Title: Datasets from the Datasaurus Dozen
Version: 0.1.9
Description: The Datasaurus Dozen is a set of datasets with the same summary statistics. They retain the same summary statistics despite having radically different distributions. The datasets represent a larger and quirkier object lesson that is typically taught via Anscombe's Quartet (available in the 'datasets' package). Anscombe's Quartet contains four very different distributions with the same summary statistics and as such highlights the value of visualisation in understanding data, over and above summary statistics. As well as being an engaging variant on the Quartet, the data is generated in a novel way. The simulated annealing process used to derive datasets from the original Datasaurus is detailed in "Same Stats, Different Graphs: Generating Datasets with Varied Appearance and Identical Statistics through Simulated Annealing" <doi:10.1145/3025453.3025912>.
License: MIT + file LICENSE
URL: https://github.com/jumpingrivers/datasauRus, https://jumpingrivers.github.io/datasauRus/
BugReports: https://github.com/jumpingrivers/datasauRus/issues
Depends: R (≥ 3.5.0)
Suggests: dplyr, ggplot2, knitr, rmarkdown, spelling, testthat
VignetteBuilder: knitr
Encoding: UTF-8
Language: en-US
LazyData: true
RoxygenNote: 7.3.2
NeedsCompilation: no
Packaged: 2025-01-23 16:55:48 UTC; colin
Author: Colin Gillespie [cre, aut], Steph Locke [aut], Alberto Cairo [dtc], Rhian Davies [aut], Justin Matejka [dtc], George Fitzmaurice [dtc], Lucy D'Agostino McGowan [aut], Richard Cotton [ctb], Tim Book [ctb], Jumping Rivers [fnd]
Maintainer: Colin Gillespie <colin@jumpingrivers.com>
Repository: CRAN
Date/Publication: 2025-01-23 17:20:02 UTC

Box plot data

Description

This dataset is the box plot data produced by Matjeka & Fitzmaurice to demonstrate applicability of their process.

Usage

box_plots

Format

A data frame with 2484 rows and 5 variables:

References

Matejka, J., & Fitzmaurice, G. (2017). Same Stats, Different Graphs: Generating Datasets with Varied Appearance and Identical Statistics through Simulated Annealing. CHI 2017 Conference proceedings: ACM SIGCHI Conference on Human Factors in Computing Systems.
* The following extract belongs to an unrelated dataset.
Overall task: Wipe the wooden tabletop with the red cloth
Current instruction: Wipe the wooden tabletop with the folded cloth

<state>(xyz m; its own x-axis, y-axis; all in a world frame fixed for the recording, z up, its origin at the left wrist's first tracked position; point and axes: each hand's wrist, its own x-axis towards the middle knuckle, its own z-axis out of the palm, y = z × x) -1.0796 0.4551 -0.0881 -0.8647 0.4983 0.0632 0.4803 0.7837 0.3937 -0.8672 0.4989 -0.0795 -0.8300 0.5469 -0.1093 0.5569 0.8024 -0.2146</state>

Retrieved from https://www.research.autodesk.com/publications/same-stats-different-graphs/. #nolint

Examples

summary(box_plots)

## base plot

#save current settings
state = par("mar", "mfrow")

par(mfrow = c(5, 2), mar = c(1, 2, 2, 1))

nms = names(box_plots)

for (i in 1:5) {
  nm = nms[i]
  hist(box_plots[[nms[i]]],
       breaks = 100,
       main = nm)
  boxplot(box_plots[[nms[i]]],
          horizontal = TRUE)
}


#reset settings
par(state)

## ggplot
if (require(ggplot2)) {
  ggplot(box_plots, aes(x = left)) +
    geom_density()
  ggplot(box_plots, aes(x = lines)) +
    geom_density()
  ggplot(box_plots, aes(x = normal)) +
    geom_density()
  ggplot(box_plots, aes(x = right)) +
    geom_density()
  ggplot(box_plots, aes(x = split)) +
    geom_density()
}

Box plot data

Description

This dataset is the box plot data produced by Matjeka & Fitzmaurice to demonstrate applicability of their process.

Usage

box_plots_long

Format

A data frame with 12420 rows and 2 variables:

References

Matejka, J., & Fitzmaurice, G. (2017). Same Stats, Different Graphs: Generating Datasets with Varied Appearance and Identical Statistics through Simulated Annealing. CHI 2017 Conference proceedings: ACM SIGCHI Conference on Human Factors in Computing Systems. Retrieved from https://www.research.autodesk.com/publications/same-stats-different-graphs/. #nolint

Examples

summary(box_plots)

## base plot

#save current settings
state = par("mar", "mfrow")

par(mfrow = c(5, 2), mar = c(1, 2, 2, 1))

nms = names(box_plots)

for (i in 1:5) {
  nm = nms[i]
  hist(box_plots[[nms[i]]],
       breaks = 100,
       main = nm)
  boxplot(box_plots[[nms[i]]],
          horizontal = TRUE)
}


#reset settings
par(state)

## ggplot
if (require(ggplot2)) {
  ggplot(box_plots, aes(x = left)) +
    geom_density()
  ggplot(box_plots, aes(x = lines)) +
    geom_density()
  ggplot(box_plots, aes(x = normal)) +
    geom_density()
  ggplot(box_plots, aes(x = right)) +
    geom_density()
  ggplot(box_plots, aes(x = split)) +
    geom_density()
}

Datasaurus Dozen data

Description

A dataset demonstrating the utility of visualization. These 12 datasets are equal in standard measures: mean, standard deviation, and Pearson's correlation.

Usage

datasaurus_dozen

Format

A data frame with 1846 rows and 3 variables:

References

Matejka, J., & Fitzmaurice, G. (2017). Same Stats, Different Graphs: Generating Datasets with Varied Appearance and Identical Statistics through Simulated Annealing. CHI 2017 Conference proceedings: ACM SIGCHI Conference on Human Factors in Computing Systems. Retrieved from https://www.research.autodesk.com/publications/same-stats-different-graphs/. #nolint

Examples

if (require(ggplot2)) {
  ggplot(datasaurus_dozen, aes(x = x, y = y, colour = dataset)) +
    geom_point() +
    theme_void() +
    theme(legend.position = "none") +
    facet_wrap(~dataset, ncol = 3)
}

# Base R plots
state = par("mar", "mfrow")

# plot
par(mfrow = c(5, 3), mar = c(1, 2, 2, 1))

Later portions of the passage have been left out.